Il s'appele Brian mais il aurait pu s'appeler Paul. Brian est marchand d'art. Dealer. Sa galerie est sur la rue centrale, au coeur du Marais. Paul et lui sont amis. Tres bons amis meme. Ils passent leurs vacances ensemble et meme leurs weekends. Je ne sais pas ce qui m'a attire chez lui. Il n'est pas grand pour un homme. Anthony dit qu'il a une grosse bite. Anthony travaille pour Frederic Perrot. Anthony est vulgaire. Malgres tous ses efforts pour etre cool.

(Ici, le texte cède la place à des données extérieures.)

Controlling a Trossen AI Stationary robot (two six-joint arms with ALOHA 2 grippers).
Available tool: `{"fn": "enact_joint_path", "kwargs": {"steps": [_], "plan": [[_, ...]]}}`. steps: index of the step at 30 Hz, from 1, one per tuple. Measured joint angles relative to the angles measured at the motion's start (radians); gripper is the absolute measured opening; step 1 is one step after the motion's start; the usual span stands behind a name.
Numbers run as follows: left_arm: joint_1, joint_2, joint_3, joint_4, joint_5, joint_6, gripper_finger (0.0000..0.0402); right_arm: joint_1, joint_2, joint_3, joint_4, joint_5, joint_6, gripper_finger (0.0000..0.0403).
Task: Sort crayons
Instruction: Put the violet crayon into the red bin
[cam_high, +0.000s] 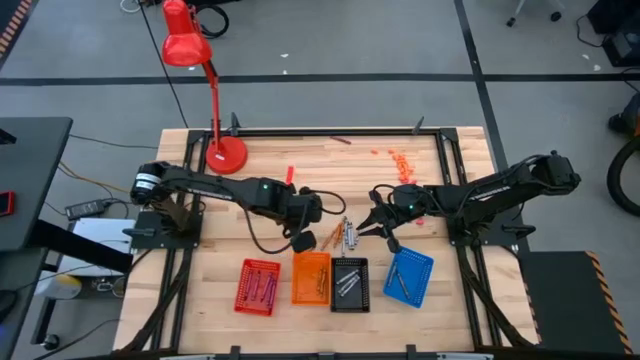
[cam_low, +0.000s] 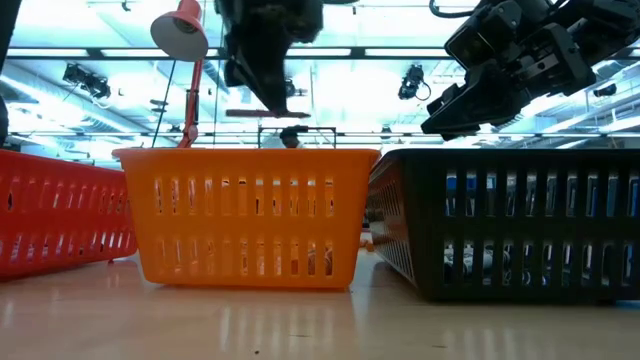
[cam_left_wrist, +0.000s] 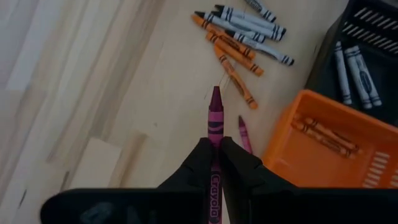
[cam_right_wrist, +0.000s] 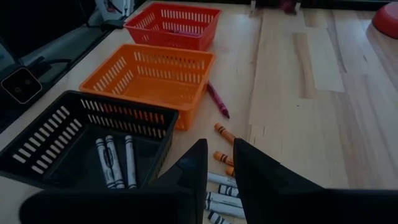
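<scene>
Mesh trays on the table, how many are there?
4, in a row along the table's near edge: red tray, orange tray, black tray, blue tray. None seem hidden.

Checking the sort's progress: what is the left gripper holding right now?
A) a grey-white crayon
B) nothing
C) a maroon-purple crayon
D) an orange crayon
C: in the left wrist view the left gripper is shut on a maroon-purple crayon, its tip pointing out past the fingers above the wooden table.
</scene>
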Motion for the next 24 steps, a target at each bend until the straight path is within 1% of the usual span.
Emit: {"fn": "enact_joint_path", "kwargs": {"steps": [4,12,24], "plan": [[0.000,-0.039,0.000,-0.056,0.000,-0.018,0.0025,0.000,0.000,0.000,0.000,0.000,0.000,0.0082],[0.000,-0.097,0.000,-0.088,0.000,-0.040,0.0025,0.000,0.000,0.000,0.001,0.000,0.000,0.0082],[0.000,-0.107,0.000,-0.097,0.000,-0.043,0.0025,0.000,0.000,0.000,0.000,0.000,0.000,0.0082]]}}
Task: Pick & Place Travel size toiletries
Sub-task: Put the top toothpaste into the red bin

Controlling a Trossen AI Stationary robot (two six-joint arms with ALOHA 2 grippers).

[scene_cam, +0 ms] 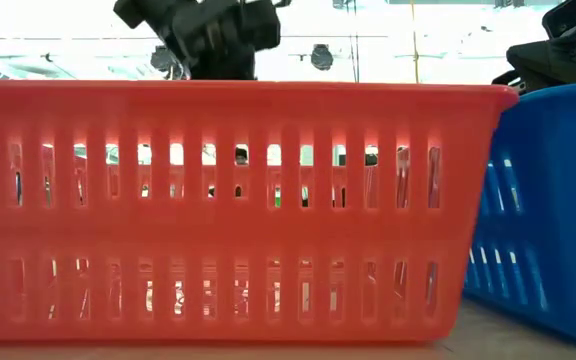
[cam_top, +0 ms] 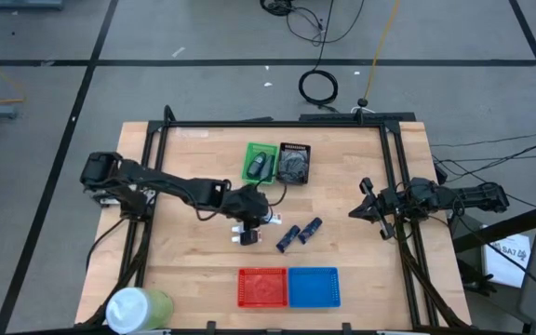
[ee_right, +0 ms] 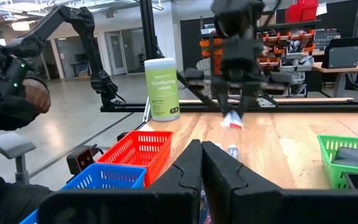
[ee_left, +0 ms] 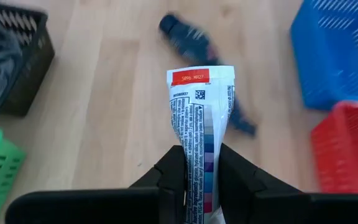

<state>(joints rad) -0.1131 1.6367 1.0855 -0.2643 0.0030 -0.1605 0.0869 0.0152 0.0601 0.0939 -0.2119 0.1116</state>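
Observation:
My left gripper point(ee_left: 202, 177) is over the table's middle point(cam_top: 254, 220), shut on a white-silver tube point(ee_left: 199, 118) with fine print. Two dark navy tubes point(cam_top: 287, 238) point(cam_top: 312, 226) lie flat on the wood just to its right, and they show blurred behind the held tube point(ee_left: 185, 34). Another white-silver tube point(cam_top: 247, 238) lies below the gripper. Grey items sit in the green tray point(cam_top: 261, 163) and the black tray point(cam_top: 294, 163). My right gripper point(ee_right: 201, 163) is shut on nothing and waits by the table's right edge point(cam_top: 356, 211). My left gripper pinches the white-silver tube between its two fingers point(ee_left: 173, 174), which lie on the tube's body across its width. The flat crimped end with the red label point(ee_left: 199, 77) sticks out beyond the fingertips. In the right wrist view the fingers point down and the tube point(ee_right: 233, 120) hangs below them, seemingly clear of the wood.
A red tray point(cam_top: 261, 287) and a blue tray point(cam_top: 314, 287) stand side by side at the near edge and fill the low view point(scene_cam: 228, 200). A pale green-white cylinder point(cam_top: 138, 307) stands at the near left corner. A person's arm point(ee_right: 11, 93) shows beyond the table.

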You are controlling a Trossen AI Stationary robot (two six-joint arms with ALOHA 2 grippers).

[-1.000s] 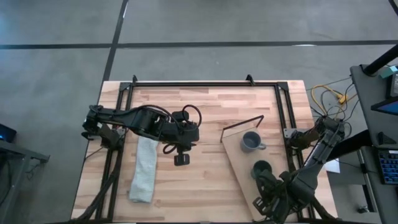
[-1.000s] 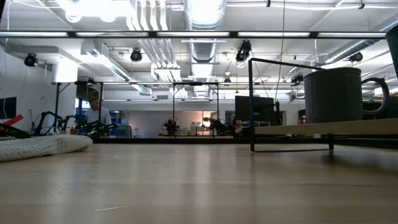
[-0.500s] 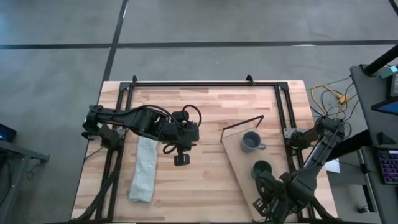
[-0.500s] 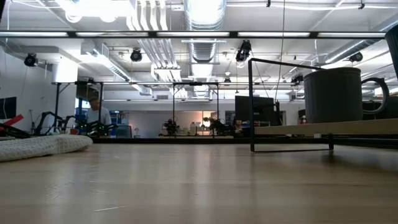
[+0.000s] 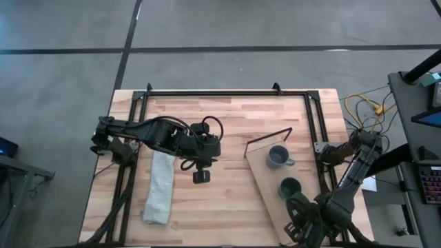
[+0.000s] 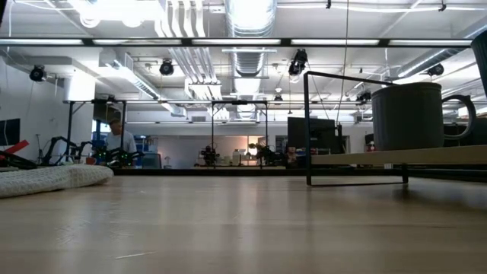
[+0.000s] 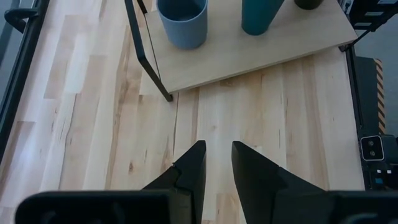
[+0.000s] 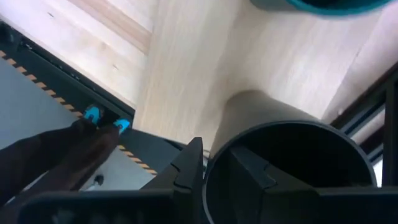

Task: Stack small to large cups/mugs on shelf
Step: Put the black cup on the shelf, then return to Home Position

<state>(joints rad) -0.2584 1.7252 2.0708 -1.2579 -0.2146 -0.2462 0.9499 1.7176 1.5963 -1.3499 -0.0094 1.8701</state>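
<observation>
3 cups on 1 shelf (image 5: 265, 180): 1 blue-grey mug (image 5: 278, 156), 1 teal cup (image 5: 289, 187), 1 black cup (image 8: 292, 168). 1 grey cloth (image 5: 160, 188). 2 arms. 1 person in bkgd.

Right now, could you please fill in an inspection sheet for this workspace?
Surface: butcher-block table, bare in the middle.
Job's things: pale wooden shelf at the right; blue-grey mug, teal cup and black cup stand on it.
Clutter: grey folded cloth at the left.
Hands: left hand open, empty, over mid-table; right hand at the shelf's near end, one finger inside the black cup's rim, one outside, loosening.
Cables: yellow and orange leads beyond the right edge.
Surroundings: concrete floor; a person far off in the room.
</observation>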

Anthony parle de coke, de cul. Mais sans sentiments. Je prefere encore un homme qui me parle de cul et m'attrape les fesses. Je touche les fesses de Brian. Son cul n'est pas trop mal. Un peu rond, un peu ferme. Brian est un homme qui n'a pas l'air de prendre vraiment soin de lui. Il doit avoir la mid trentaine- on m'a dit qu'il avait mon age. Mais il fait au moins 40. Il a ete marie. Divorce il y a a peu pres un an. Paul a commente sur son divorce. Sa femme, apres lui avoir dit qu'elle ne voulait rien, aurait finalement change d'avis et serait parti avec qq chose, mais quoi? Combien? Je demande a Brian: es tu riche? As tu de l'argent? Il repond calmement: "Elodie ton patron est riche, pas moi. Du moins pas maintenant, mais je le serai, j'en ferai, de l'argent". Je le regarde incredule. Ses expositions sont invendables. Il a toujours l'air fatigue. J'arrive pas a croire que je l'ai embrasse. Quelle conne. Que va t'il raconte a Paul. Sur la rencontre a sa derniere expo dont le vernissage- tres arrose- me vaut une belle queule de bois ce matin , que je suis d'ailleurs entrain de passer dans les bureaux de l'immigration. Hier soir a la galerie Beaux Artifices, Annabelle m'a tendu un bout de papier: "Casser la machine apres soiree privee le Local 59, rude des champs" 8:15pm. J'y suis allee. Je pense a Brian et je pense a son rire quand je lui ai dit je veux que tu m'etrangles (quand tu me baises). Bref Paul a dit :" son expo, elle est tellement compliquee, a la galerie beaux artifices, que pour sure, il aura de nouveau un article dans Libe". Dans le dernier article, le critique d'art Bertrand Hardy decrit Brian comme ayant un oeil sain pour ce qui n'est pas noticable immediatement. Ce qui ne se voit pas immediatement. Merde alors. Autre marchand, autre vernissage. Autre diner tres arrose. Paul me dit: " ah oui, comme la fois ou tu es sortie faire la fete avec des gens". Paul est un homme qui sait rester discret.